Echappent également au plafonnement les locaux construits en vue d’une seule utilisation, autrement dénommés « locaux monovalents », à savoir notamment les Cinémas, théâtres, garages, garages hôtels, cliniques et hôtels.
Ces locaux ne peuvent être affectés à une autre activité sans des travaux coûteux et nombreux
Les locaux à usage exclusif de bureaux ne sont pas soumis au mécanisme du plafonnement. Le loyer de ces locaux est fixé selon l’article R. 145-11 du Code de commerce par référence au prix pratiqué pour des locaux équivalents sauf à être corrigé en considération des différences constatées entre le local loué et les locaux de référence.
La jurisprudence a considéré que l’activité de bureau n’est pas incompatible avec la réception de clientèle.

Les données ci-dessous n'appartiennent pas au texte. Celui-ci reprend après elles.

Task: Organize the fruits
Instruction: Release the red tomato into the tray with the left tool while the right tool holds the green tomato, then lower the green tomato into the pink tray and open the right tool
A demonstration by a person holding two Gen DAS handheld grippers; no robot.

Les bureaux/boutiques (agences bancaires, agences de voyages, agences immobilières …) rentrent donc dans la catégorie des bureaux.
En conclusion, nous attirons votre attention sur les deux observations suivantes :
– première observation : la question du déplafonnement ne se pose pas si les Parties ont expressément convenu que le loyer, lors du renouvellement du bail commercial, sera exclusivement fixé selon les indices et leur évolution.
Dans une telle hypothèse, le dispositif du plafonnement s’applique et les parties s’interdisent d’invoquer l’un des motifs de déplafonnement du loyer prévus aux articles L 145-33 et L. 145-34 du Code de commerce.
– Deuxième observation : la règle du « plafonnement du déplafonnement », prévue à l’article L. 145-34 du Code de commerce, en son alinéa 4, prévoit que l’augmentation consécutive au déplafonnement “ne peut conduire à des augmentations supérieures, pour une année, à 10 % du loyer acquitté au cours de l’année précédente”.